== Provided entries
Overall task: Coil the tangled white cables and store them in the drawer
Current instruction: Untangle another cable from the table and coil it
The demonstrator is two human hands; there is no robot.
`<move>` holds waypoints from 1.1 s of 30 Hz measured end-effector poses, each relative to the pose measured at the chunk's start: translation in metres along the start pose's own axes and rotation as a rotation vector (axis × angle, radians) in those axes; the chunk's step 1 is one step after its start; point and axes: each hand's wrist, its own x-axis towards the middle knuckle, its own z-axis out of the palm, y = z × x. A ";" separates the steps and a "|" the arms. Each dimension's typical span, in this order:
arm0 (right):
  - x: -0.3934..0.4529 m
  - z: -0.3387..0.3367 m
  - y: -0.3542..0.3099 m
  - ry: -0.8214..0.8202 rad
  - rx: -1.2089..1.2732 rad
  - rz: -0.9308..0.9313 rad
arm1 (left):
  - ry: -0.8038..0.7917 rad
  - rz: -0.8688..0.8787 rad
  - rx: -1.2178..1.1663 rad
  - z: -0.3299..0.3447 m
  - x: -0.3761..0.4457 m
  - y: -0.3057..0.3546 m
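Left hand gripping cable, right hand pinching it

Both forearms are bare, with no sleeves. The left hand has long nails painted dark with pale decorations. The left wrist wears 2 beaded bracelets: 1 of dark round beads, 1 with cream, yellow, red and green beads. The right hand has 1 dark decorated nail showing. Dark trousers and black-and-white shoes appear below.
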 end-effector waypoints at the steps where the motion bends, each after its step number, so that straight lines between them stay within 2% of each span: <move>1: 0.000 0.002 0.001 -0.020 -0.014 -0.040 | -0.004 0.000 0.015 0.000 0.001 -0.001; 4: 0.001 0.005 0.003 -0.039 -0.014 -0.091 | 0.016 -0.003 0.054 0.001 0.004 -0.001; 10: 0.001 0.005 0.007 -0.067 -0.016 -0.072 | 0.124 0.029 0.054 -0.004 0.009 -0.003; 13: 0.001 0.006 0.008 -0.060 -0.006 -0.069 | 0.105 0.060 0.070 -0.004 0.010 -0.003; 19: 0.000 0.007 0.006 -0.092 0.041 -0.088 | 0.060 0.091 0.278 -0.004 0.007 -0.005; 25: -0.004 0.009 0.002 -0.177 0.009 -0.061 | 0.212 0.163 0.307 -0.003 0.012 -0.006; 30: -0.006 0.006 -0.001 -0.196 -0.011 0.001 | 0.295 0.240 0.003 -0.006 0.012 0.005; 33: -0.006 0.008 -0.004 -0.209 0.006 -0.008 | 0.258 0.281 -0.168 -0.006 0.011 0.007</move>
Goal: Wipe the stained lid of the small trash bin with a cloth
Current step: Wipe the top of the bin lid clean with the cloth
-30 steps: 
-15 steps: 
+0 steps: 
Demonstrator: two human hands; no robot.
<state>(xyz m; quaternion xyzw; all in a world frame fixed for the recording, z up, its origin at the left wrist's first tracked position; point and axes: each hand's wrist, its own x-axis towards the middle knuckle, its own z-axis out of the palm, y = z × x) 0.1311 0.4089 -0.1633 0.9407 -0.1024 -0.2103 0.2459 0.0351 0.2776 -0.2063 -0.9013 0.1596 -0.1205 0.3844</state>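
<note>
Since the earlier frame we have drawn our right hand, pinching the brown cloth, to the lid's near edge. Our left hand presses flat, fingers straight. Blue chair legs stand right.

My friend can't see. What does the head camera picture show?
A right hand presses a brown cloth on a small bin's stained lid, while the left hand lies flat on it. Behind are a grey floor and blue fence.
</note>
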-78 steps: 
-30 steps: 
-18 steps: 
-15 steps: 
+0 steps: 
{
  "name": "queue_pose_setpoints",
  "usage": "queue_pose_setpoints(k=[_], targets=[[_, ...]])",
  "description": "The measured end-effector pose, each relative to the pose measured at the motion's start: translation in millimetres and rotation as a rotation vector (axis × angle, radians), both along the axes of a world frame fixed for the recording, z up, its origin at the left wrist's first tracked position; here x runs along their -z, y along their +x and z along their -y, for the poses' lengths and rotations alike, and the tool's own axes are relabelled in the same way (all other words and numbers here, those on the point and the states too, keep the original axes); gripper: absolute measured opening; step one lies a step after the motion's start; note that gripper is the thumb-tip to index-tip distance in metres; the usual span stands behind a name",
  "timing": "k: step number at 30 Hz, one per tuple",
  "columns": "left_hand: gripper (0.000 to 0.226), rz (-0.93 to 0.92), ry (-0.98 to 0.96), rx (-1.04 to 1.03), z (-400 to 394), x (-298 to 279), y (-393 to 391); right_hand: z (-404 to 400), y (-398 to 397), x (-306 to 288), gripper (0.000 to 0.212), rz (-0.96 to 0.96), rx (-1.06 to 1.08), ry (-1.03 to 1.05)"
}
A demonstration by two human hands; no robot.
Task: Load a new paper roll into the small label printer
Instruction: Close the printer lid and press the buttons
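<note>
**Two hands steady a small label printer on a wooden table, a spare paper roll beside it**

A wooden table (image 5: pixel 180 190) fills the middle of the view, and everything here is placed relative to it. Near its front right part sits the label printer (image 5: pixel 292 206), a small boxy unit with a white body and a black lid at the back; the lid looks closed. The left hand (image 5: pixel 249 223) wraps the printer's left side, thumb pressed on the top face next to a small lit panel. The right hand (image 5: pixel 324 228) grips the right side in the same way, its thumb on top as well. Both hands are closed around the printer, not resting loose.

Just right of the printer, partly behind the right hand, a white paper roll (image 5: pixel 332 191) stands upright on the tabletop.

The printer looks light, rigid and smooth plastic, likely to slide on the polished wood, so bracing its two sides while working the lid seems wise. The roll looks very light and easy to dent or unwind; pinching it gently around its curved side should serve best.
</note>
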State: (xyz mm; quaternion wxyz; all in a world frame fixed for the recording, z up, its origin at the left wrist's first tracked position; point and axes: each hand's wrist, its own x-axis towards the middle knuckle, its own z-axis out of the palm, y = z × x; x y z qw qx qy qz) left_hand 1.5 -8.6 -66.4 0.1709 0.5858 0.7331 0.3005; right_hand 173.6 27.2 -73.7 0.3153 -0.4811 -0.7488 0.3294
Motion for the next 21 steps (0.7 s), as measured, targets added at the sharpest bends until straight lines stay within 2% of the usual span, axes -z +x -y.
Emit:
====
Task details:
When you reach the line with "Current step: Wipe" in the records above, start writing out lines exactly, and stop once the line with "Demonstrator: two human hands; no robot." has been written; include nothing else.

Reply to the exercise:
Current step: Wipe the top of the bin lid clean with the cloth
-30 steps: 
-15 steps: 
+0 steps: 
Demonstrator: two human hands; no robot.

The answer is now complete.